Sorry, I just got in from a long day. Yes, unethical and illegal practices are committed in States and other countries. It is extremely rare because of the oversight I described above and the massive fines and prison sentences a primary investigator and their licensed staff will suffer when caught. But there is always some idiot somewhere that will stray from the protocol. The motive is usually lack of motive, sloppiness and laziness in conducting the study properly, then, as a form of CYA, they will falsify results. These people are soon caught, lose their licenses, pay fines and often go to jail.

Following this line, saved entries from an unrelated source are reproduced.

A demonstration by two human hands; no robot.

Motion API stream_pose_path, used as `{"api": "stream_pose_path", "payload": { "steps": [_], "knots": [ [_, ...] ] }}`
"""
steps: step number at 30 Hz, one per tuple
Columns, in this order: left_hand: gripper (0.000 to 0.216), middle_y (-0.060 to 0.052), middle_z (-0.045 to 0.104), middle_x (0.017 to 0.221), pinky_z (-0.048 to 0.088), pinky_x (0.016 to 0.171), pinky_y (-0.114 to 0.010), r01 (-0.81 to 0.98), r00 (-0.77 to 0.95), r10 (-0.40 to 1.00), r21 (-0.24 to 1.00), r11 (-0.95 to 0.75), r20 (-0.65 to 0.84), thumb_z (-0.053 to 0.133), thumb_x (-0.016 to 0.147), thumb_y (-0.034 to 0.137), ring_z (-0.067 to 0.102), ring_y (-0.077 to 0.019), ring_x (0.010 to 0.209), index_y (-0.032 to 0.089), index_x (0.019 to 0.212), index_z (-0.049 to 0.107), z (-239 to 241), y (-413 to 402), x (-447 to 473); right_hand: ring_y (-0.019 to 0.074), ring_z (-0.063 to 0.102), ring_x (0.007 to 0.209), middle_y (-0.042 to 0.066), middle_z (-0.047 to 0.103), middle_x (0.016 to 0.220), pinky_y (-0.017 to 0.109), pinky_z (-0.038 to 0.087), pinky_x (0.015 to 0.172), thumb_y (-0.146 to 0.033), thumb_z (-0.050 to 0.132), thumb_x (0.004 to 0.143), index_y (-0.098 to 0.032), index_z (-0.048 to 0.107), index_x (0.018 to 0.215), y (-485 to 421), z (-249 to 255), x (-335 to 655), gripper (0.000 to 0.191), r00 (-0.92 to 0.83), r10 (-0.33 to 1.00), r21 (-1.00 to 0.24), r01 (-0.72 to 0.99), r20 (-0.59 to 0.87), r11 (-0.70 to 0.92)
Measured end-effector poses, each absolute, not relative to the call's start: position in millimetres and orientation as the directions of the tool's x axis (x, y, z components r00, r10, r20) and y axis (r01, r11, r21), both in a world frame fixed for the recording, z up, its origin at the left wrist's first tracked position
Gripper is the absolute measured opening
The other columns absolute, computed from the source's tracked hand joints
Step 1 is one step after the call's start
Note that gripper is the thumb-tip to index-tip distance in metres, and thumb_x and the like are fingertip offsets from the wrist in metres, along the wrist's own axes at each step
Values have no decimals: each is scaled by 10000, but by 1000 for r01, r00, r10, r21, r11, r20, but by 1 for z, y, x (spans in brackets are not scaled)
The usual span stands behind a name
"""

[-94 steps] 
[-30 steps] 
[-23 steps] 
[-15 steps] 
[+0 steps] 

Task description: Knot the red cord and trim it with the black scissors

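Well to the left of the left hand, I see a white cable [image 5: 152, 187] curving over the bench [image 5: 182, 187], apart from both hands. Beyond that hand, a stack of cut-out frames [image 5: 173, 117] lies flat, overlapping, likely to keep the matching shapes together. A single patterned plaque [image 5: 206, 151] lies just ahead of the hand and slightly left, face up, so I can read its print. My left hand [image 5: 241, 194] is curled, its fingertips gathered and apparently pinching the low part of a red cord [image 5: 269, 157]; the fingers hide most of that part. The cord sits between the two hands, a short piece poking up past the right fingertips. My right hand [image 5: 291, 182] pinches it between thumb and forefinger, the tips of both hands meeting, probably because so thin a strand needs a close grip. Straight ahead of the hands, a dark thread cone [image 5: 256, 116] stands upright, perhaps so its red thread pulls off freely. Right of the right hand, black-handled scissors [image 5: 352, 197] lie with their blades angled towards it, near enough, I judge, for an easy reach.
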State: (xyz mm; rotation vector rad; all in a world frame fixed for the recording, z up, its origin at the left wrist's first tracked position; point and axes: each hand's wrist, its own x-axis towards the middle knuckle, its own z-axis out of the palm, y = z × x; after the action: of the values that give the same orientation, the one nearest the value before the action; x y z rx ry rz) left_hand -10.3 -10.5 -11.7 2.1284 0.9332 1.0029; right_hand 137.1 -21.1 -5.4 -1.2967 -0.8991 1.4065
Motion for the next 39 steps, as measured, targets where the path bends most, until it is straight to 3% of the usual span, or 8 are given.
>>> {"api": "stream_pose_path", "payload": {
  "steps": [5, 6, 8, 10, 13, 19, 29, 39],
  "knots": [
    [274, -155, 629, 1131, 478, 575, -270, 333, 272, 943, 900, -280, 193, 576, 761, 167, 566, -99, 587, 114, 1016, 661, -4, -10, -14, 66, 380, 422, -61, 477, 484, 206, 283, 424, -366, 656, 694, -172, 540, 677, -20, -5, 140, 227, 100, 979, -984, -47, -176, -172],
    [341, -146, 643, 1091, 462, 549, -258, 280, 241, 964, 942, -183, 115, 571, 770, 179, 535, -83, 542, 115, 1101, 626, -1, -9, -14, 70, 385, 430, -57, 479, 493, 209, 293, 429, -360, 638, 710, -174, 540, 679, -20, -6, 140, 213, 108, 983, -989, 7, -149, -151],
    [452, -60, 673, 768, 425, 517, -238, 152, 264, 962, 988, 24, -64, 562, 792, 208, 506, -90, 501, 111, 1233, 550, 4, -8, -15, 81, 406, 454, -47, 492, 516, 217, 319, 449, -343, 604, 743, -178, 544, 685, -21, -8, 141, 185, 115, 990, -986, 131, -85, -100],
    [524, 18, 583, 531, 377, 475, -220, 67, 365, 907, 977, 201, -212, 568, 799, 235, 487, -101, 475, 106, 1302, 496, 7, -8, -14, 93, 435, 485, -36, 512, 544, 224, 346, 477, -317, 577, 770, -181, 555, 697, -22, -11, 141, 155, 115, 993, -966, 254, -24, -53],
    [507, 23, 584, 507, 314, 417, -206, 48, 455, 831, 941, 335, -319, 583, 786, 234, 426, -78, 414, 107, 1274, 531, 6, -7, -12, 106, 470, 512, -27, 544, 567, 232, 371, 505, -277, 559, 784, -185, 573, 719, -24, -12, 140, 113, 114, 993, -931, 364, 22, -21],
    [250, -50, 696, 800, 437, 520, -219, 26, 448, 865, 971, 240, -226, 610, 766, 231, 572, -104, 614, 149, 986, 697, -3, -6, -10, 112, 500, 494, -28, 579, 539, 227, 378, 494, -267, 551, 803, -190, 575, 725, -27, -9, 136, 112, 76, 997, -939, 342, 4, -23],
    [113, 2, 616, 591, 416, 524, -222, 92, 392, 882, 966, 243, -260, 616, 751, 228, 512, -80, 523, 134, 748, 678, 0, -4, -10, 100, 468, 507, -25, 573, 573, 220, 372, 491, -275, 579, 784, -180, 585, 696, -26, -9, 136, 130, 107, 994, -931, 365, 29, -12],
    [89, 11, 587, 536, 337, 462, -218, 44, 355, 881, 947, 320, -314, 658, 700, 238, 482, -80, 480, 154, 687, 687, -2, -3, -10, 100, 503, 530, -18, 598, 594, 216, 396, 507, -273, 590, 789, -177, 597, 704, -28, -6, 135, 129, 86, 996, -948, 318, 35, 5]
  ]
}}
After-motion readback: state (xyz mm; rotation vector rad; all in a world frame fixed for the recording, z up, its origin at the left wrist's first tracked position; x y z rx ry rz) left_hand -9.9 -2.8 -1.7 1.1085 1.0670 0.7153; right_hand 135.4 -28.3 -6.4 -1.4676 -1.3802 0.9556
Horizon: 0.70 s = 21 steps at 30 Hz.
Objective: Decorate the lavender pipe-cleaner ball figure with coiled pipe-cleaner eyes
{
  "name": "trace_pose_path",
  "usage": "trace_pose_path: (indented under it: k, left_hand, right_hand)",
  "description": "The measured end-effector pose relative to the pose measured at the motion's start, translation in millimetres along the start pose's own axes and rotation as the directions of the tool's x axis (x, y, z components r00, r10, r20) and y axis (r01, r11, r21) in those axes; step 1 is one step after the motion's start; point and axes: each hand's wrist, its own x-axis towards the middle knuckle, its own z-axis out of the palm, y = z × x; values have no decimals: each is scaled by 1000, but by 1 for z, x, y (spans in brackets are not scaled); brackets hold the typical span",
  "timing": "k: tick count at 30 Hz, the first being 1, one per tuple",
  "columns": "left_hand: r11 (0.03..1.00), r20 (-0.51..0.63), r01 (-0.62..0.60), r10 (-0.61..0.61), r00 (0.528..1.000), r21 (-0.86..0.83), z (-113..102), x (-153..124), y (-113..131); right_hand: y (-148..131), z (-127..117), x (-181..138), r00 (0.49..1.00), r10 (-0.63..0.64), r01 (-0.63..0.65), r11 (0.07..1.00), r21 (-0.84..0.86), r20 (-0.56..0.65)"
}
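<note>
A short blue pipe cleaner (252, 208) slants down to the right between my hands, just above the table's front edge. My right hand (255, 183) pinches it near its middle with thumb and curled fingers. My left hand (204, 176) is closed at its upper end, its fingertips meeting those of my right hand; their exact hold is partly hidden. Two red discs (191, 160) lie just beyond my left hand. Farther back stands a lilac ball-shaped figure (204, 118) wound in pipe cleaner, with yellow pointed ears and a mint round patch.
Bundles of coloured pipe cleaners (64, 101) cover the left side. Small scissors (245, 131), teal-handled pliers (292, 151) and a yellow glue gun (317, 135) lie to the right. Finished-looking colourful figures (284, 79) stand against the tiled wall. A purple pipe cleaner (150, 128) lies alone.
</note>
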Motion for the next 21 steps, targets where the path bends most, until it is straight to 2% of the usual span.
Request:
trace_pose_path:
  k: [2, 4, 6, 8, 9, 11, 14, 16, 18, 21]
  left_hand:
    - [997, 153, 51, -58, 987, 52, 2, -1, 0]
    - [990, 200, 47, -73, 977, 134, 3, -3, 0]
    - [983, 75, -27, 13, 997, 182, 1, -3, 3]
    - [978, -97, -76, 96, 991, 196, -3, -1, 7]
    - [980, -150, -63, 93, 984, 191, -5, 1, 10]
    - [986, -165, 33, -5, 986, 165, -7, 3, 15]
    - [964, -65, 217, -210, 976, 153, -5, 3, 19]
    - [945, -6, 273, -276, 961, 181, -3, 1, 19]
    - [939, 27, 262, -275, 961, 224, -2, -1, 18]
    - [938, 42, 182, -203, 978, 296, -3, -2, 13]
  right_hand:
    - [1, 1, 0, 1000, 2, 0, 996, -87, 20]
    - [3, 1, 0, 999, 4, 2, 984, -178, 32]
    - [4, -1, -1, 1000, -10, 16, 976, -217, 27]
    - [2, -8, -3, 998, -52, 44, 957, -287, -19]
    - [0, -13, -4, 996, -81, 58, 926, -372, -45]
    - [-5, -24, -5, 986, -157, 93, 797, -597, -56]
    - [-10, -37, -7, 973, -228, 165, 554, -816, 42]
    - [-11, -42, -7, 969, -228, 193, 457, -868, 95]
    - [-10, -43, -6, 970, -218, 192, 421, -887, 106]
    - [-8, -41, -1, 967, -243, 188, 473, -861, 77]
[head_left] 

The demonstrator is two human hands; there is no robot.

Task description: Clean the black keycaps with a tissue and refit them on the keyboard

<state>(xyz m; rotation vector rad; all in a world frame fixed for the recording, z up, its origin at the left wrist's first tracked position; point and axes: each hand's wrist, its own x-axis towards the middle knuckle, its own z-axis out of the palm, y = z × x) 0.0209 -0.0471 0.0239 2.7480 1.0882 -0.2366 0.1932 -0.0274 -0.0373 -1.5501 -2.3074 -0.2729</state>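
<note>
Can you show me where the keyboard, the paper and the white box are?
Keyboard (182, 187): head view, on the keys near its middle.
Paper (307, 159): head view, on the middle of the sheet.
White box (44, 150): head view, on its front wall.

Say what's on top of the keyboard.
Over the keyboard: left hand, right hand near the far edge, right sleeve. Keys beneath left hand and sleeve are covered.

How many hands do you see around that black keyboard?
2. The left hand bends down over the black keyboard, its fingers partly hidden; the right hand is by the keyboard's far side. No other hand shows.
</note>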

Experimenting on human biengs is serious business and skewing the result of say, a drug study, could harm a large population down the road. But most medical studies are spread to many labs throughout the country and even the world, so one lab falsifying results will show up as an anomaly in the grand scheme. This usually gets those results thrown out of the final configuration and the lab is investigated because all anomalies must be investigated—and that is how the culprits usually end up in the hands of the feds.
But it would be absolutely impossible to get a medical study design approved that is designed to harm people in any way. And if you can’t get it approved by the FDA and all the other official watchdogs out there, no licensed researcher will touch it with a ten foot pole, and if the study isn’t done by properly trained, licensed people who know how to correctly conduct a study, the results will never be taken seriously by anybody and will never make it into the all-important journals.
It’s a good, tough system, and except on very few occasions notable within the industry, it works very well.